Task goal. Could you copy each line of the listing that holds "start"?
_____
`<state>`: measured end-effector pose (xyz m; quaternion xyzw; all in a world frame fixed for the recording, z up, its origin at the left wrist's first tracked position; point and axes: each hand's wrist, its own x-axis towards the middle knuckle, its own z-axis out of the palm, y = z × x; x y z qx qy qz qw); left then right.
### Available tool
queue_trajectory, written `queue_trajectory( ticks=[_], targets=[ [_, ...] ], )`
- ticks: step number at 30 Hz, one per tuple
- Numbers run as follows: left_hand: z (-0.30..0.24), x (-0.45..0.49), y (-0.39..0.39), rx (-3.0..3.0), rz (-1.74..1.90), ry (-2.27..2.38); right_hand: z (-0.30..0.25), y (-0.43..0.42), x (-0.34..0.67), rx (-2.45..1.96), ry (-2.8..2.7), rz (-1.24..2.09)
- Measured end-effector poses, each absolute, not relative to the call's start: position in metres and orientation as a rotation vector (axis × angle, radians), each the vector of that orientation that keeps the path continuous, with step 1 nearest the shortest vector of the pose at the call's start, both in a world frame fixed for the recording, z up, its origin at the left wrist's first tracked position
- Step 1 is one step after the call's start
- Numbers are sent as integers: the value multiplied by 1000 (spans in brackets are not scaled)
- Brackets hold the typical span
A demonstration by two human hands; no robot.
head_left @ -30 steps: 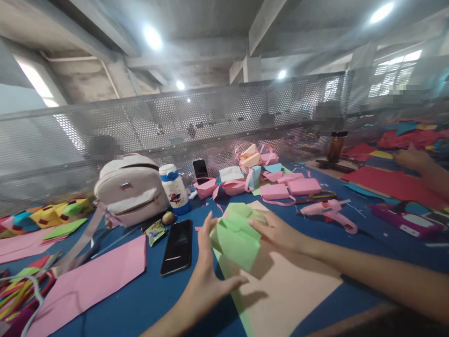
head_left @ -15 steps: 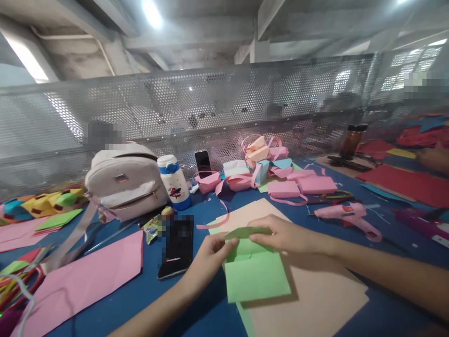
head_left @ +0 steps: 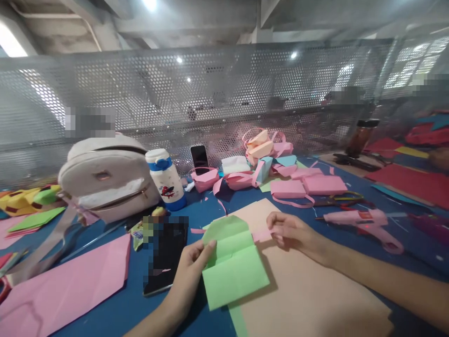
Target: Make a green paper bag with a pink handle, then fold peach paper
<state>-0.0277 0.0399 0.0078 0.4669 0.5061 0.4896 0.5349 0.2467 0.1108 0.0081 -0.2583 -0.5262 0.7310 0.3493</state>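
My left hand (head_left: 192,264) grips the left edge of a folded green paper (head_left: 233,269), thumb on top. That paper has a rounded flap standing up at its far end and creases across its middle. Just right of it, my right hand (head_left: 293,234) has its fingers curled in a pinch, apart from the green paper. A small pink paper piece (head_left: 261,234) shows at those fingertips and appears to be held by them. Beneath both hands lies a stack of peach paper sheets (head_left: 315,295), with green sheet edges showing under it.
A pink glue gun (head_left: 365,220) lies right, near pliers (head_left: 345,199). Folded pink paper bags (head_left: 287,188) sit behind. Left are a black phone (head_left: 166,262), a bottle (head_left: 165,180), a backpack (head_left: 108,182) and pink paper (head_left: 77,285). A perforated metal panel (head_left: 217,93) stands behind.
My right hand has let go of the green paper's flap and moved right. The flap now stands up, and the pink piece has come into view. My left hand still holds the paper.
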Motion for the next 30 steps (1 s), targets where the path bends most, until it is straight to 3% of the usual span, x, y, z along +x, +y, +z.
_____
Result of this exercise.
- Measured end-effector poses, each absolute, not relative to the call's start: position in metres and orientation as a rotation vector (axis × angle, radians), each the vector of that orientation that keeps the path continuous, with step 1 nearest the shortest vector of the pose at the call's start, both in a world frame fixed for the recording, z up, its origin at the left wrist's first tracked position
- Step 1 is one step after the call's start

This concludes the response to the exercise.